1744
First Saudi State
In the Najd oasis of Diriyah, Muhammad ibn Saud, a local ruler, offered protection to the puritan reformer Muhammad ibn Abd al-Wahhab, who had been driven from his home town. They sealed their alliance with marriages. From that small desert bargain would come a movement, a kingdom, and a house that still rules.
King George's War Begins
France declared war on Britain, extending the European conflict to North America. Massachusetts prepared to attack the great French fortress at Louisbourg. Along the Ohio frontier, young Americans began to notice what empire was beginning to demand of them, and what it was beginning to owe them. The capture of Louisbourg by New England militia in 1745, only to see it returned by diplomats, left colonists bitter.

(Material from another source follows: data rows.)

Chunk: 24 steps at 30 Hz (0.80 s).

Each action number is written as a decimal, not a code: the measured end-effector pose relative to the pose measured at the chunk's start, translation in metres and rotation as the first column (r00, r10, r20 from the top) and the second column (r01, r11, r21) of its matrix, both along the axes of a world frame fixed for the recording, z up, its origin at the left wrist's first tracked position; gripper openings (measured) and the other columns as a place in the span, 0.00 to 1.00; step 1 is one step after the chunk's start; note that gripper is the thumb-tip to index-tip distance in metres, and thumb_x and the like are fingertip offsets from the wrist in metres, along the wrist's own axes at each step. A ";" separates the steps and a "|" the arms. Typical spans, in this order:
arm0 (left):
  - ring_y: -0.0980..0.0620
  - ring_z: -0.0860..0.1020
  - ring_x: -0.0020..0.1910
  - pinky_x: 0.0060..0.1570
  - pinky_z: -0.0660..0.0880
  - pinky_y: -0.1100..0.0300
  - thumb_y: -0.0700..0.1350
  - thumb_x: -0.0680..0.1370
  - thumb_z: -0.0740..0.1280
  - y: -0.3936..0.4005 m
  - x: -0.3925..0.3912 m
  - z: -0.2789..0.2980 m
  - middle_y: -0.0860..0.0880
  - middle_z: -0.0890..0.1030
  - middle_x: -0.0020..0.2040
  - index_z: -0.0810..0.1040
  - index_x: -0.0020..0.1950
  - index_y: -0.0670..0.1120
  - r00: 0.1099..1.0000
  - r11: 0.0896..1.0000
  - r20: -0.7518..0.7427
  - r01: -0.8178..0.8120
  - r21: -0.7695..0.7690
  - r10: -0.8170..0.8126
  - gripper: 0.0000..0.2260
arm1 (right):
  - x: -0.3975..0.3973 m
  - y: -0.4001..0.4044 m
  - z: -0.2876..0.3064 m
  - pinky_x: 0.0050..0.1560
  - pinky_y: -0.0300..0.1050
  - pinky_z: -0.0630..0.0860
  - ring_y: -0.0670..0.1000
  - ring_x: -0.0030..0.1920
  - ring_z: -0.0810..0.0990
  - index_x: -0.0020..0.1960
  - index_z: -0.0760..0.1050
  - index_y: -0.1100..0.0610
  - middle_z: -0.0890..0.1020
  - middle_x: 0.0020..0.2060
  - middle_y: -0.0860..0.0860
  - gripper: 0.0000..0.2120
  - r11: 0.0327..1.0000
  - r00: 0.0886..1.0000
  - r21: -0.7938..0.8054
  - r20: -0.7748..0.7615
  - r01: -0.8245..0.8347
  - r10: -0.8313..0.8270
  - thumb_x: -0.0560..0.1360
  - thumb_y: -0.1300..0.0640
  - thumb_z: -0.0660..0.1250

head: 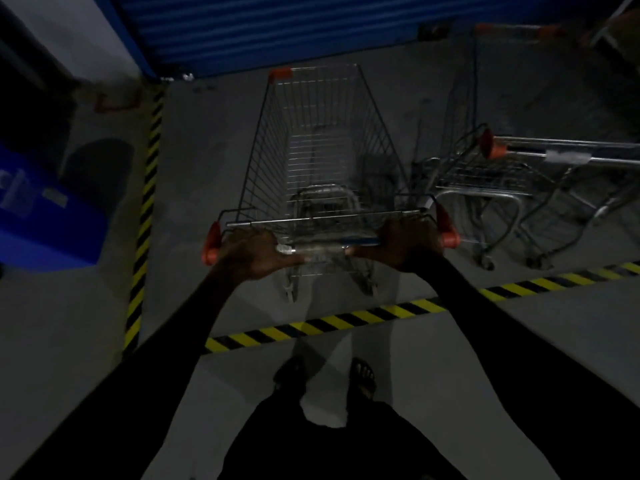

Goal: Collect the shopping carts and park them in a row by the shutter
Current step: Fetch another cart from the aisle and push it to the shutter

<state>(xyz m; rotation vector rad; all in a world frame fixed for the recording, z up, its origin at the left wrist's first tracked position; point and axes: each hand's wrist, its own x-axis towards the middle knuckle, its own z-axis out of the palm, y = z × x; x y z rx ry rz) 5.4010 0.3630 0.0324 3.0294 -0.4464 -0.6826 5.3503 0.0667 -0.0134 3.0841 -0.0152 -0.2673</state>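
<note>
An empty wire shopping cart (322, 143) with orange corner caps stands straight ahead of me, its nose pointing at the blue shutter (270, 26). My left hand (258, 252) grips the left end of its handle bar (320, 249). My right hand (407, 242) grips the right end. A second cart (512, 181) is parked just to the right, also facing the shutter, its handle running off the right edge.
Yellow-and-black hazard tape (346, 323) crosses the grey concrete floor behind the cart's rear wheels, and another strip (147, 206) runs up the left side. A blue box (45, 216) sits at the left. My feet (362, 375) stand behind the tape.
</note>
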 end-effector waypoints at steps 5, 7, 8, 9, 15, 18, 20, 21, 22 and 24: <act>0.52 0.80 0.57 0.60 0.62 0.62 0.74 0.79 0.61 0.010 0.009 -0.002 0.55 0.81 0.47 0.84 0.52 0.52 0.996 0.995 0.018 0.090 -0.046 -0.090 0.27 | 0.005 0.007 -0.007 0.63 0.65 0.76 0.53 0.33 0.79 0.31 0.77 0.51 0.75 0.26 0.48 0.46 0.999 0.998 0.011 0.049 0.048 -0.049 0.66 0.11 0.43; 0.46 0.82 0.56 0.63 0.70 0.52 0.80 0.74 0.61 0.020 0.015 -0.014 0.51 0.84 0.49 0.86 0.58 0.52 0.999 0.994 -0.017 0.029 -0.102 -0.031 0.35 | -0.001 0.015 0.000 0.44 0.53 0.80 0.51 0.27 0.74 0.28 0.72 0.52 0.69 0.23 0.47 0.44 0.998 0.996 -0.002 0.058 0.067 -0.066 0.68 0.12 0.46; 0.43 0.83 0.55 0.63 0.75 0.45 0.83 0.70 0.60 0.022 0.019 -0.018 0.48 0.86 0.50 0.86 0.58 0.51 0.999 0.993 -0.053 -0.014 -0.121 0.007 0.40 | -0.005 0.019 0.002 0.38 0.49 0.77 0.50 0.26 0.72 0.28 0.72 0.51 0.69 0.23 0.47 0.44 0.997 0.996 -0.011 0.045 0.078 -0.078 0.68 0.12 0.45; 0.44 0.84 0.52 0.62 0.77 0.41 0.85 0.68 0.60 0.025 0.022 -0.022 0.47 0.85 0.47 0.86 0.58 0.49 0.994 0.982 -0.105 -0.036 -0.185 0.016 0.43 | -0.008 0.023 0.004 0.37 0.48 0.74 0.49 0.27 0.71 0.30 0.74 0.51 0.71 0.23 0.48 0.44 0.995 0.995 -0.018 0.034 0.096 -0.095 0.68 0.12 0.45; 0.42 0.84 0.60 0.54 0.77 0.51 0.80 0.74 0.59 0.038 0.017 -0.025 0.46 0.85 0.60 0.79 0.71 0.52 0.984 0.937 0.014 0.171 -0.304 -0.175 0.40 | -0.047 0.051 0.006 0.57 0.53 0.75 0.57 0.51 0.81 0.53 0.84 0.52 0.83 0.48 0.53 0.37 0.957 0.949 0.173 0.174 0.234 -0.264 0.75 0.21 0.56; 0.38 0.76 0.71 0.64 0.76 0.41 0.80 0.74 0.57 0.026 0.010 -0.032 0.43 0.76 0.74 0.71 0.80 0.51 0.947 0.882 0.136 0.321 -0.344 -0.292 0.44 | -0.090 0.068 0.015 0.64 0.59 0.74 0.63 0.68 0.76 0.74 0.75 0.56 0.78 0.68 0.58 0.32 0.904 0.909 0.269 0.163 0.333 -0.383 0.80 0.34 0.66; 0.34 0.74 0.72 0.66 0.74 0.35 0.76 0.77 0.59 0.005 -0.001 -0.036 0.39 0.74 0.76 0.72 0.78 0.48 0.900 0.826 0.248 0.429 -0.366 -0.357 0.41 | -0.126 0.081 0.028 0.64 0.59 0.76 0.62 0.70 0.74 0.76 0.72 0.55 0.75 0.71 0.57 0.30 0.821 0.842 0.312 0.104 0.477 -0.529 0.81 0.37 0.66; 0.32 0.74 0.70 0.65 0.74 0.34 0.72 0.79 0.62 -0.008 -0.010 -0.033 0.36 0.75 0.74 0.75 0.76 0.45 0.865 0.792 0.307 0.492 -0.362 -0.397 0.37 | -0.148 0.086 0.034 0.64 0.58 0.76 0.61 0.70 0.74 0.75 0.73 0.55 0.75 0.71 0.56 0.30 0.773 0.798 0.327 0.084 0.544 -0.597 0.82 0.37 0.65; 0.31 0.75 0.68 0.63 0.75 0.34 0.67 0.80 0.64 -0.023 -0.023 -0.028 0.35 0.76 0.71 0.77 0.73 0.42 0.834 0.759 0.363 0.537 -0.367 -0.415 0.33 | -0.171 0.091 0.038 0.63 0.58 0.76 0.61 0.69 0.75 0.75 0.73 0.54 0.76 0.71 0.55 0.29 0.723 0.748 0.335 0.071 0.605 -0.659 0.82 0.37 0.65; 0.31 0.76 0.63 0.59 0.76 0.35 0.60 0.79 0.68 -0.056 -0.056 -0.011 0.35 0.76 0.66 0.77 0.68 0.42 0.799 0.695 0.386 0.596 -0.402 -0.461 0.26 | -0.226 0.097 0.043 0.62 0.57 0.77 0.59 0.68 0.76 0.75 0.72 0.53 0.76 0.70 0.54 0.28 0.613 0.635 0.336 0.054 0.715 -0.770 0.83 0.37 0.64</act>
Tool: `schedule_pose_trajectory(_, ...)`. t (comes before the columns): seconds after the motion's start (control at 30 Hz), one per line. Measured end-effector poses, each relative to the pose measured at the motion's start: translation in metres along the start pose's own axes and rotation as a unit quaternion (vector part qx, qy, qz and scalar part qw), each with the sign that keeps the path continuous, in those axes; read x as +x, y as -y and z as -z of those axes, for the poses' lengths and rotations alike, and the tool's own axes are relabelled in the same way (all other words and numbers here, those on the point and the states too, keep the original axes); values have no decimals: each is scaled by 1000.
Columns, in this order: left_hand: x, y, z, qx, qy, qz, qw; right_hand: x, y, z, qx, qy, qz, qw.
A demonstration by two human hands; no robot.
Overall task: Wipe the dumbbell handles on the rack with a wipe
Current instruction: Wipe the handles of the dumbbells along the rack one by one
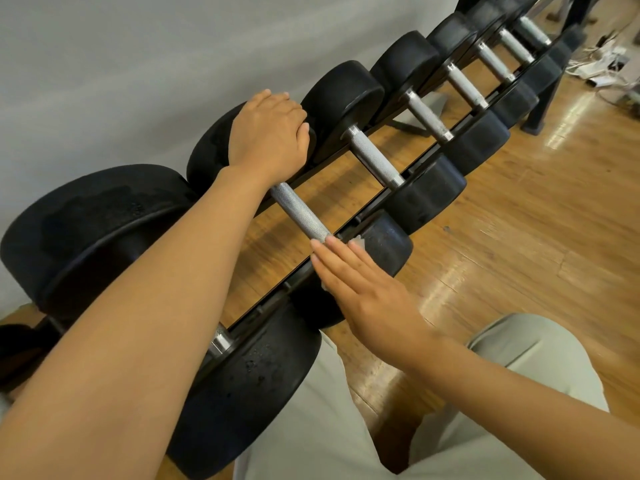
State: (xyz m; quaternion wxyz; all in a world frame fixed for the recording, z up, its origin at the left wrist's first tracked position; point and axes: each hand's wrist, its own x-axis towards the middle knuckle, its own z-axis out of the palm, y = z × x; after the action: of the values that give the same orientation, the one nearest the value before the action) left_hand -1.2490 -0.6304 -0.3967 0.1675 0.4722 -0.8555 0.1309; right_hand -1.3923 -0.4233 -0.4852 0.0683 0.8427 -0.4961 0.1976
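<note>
A row of black dumbbells with knurled metal handles lies across a black rack [377,199] along the wall. My left hand [268,133] rests on the far head of one dumbbell, fingers lying over its top. That dumbbell's handle [301,213] is bare between my hands. At its near end my right hand [367,289] lies with straight fingers, fingertips at the handle's end by the near head [388,247]. Small bits of a white wipe [359,242] show from under its fingers; most of the wipe is hidden.
A bigger dumbbell [249,386] sits closest to me, its handle mostly hidden under my left forearm. Several smaller dumbbells [375,159] run off to the upper right. The grey wall [138,64] backs the rack. Wooden floor [519,237] lies to the right, with cables and clutter [602,64] far off.
</note>
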Motion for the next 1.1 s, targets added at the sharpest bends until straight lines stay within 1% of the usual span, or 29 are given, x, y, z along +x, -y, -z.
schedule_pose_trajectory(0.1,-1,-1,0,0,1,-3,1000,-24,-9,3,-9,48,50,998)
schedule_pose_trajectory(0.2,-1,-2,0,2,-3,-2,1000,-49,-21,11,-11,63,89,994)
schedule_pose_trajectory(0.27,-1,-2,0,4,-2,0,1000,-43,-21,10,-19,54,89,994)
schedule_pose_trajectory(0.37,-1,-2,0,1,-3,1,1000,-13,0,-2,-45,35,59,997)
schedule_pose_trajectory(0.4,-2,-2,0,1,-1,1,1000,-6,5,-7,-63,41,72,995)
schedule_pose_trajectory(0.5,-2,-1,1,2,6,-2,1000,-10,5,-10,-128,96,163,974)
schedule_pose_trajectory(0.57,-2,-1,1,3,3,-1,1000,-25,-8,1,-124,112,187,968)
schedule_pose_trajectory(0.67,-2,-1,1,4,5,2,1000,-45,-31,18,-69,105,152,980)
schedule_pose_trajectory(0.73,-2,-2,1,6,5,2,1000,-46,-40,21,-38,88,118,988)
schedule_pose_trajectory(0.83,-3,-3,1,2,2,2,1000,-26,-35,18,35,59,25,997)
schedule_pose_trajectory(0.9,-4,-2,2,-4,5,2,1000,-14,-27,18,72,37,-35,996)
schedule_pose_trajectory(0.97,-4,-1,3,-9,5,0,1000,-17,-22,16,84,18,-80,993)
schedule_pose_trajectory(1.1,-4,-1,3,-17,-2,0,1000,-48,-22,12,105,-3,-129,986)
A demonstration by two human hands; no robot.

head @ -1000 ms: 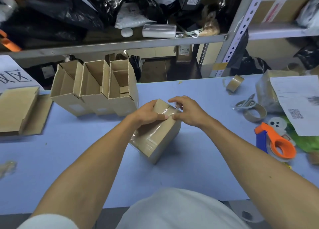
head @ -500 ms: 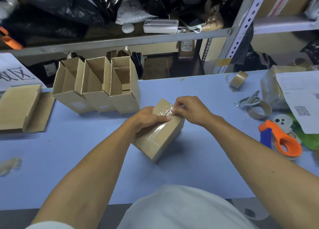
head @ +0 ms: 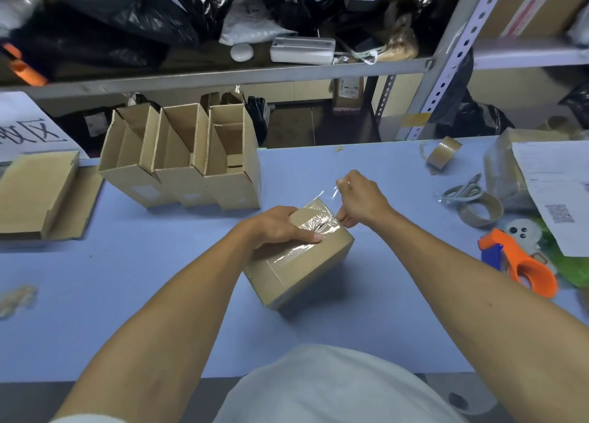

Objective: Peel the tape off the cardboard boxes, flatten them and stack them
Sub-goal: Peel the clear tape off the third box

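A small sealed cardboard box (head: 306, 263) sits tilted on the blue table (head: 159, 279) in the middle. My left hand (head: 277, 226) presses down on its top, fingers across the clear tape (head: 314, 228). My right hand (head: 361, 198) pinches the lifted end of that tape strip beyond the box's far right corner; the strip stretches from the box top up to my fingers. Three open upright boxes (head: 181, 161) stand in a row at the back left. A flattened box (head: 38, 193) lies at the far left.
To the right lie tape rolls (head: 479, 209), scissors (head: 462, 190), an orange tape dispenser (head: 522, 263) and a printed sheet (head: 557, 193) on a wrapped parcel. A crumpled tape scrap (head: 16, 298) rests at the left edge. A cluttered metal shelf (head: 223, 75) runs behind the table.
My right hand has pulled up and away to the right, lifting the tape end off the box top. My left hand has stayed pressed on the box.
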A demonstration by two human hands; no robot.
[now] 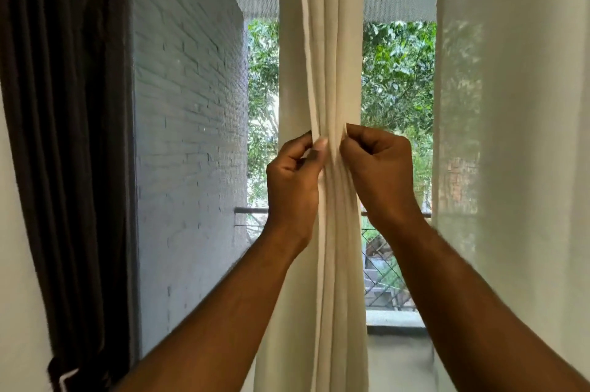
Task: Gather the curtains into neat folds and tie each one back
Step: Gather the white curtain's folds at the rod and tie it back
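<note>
A cream curtain (322, 40) hangs in the middle of the window, bunched into several vertical folds. My left hand (292, 180) pinches the hemmed left edge of the folds at about mid height. My right hand (380, 168) pinches a fold on the right side, level with the left hand. The two hands are a few centimetres apart, with the pleats running between them. A second, sheer cream curtain (517, 136) hangs loose at the right. A dark brown curtain (67, 136) hangs gathered at the far left.
Behind the curtains a mesh-screened window (399, 78) looks out on a grey brick wall (185, 136), green trees and a balcony railing (383, 276). A pale wall (16, 264) lies left of the brown curtain.
</note>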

Iroquois Treaty of Lancaster
Representatives of the Six Nations met Virginia and Pennsylvania negotiators in the small town of Lancaster and signed away their claim to the lands south and west of the Alleghenies, lands they mostly did not actually hold. A young Virginia surveyor named George Washington would shortly ride into those lands to see what Britain had bought.
Earthquake Destroys Lima
A powerful quake shook the Peruvian capital at dawn; a tsunami followed, wiping Callao from the map and drowning thousands. The viceregal city, already rebuilt from a 1687 earthquake, was left in ruins. The empire of silver's grandest American port would never fully regain its colonial swagger. Rebuilding took decades, and the disaster accelerated Lima's slow decline as South America's unchallenged viceregal capital.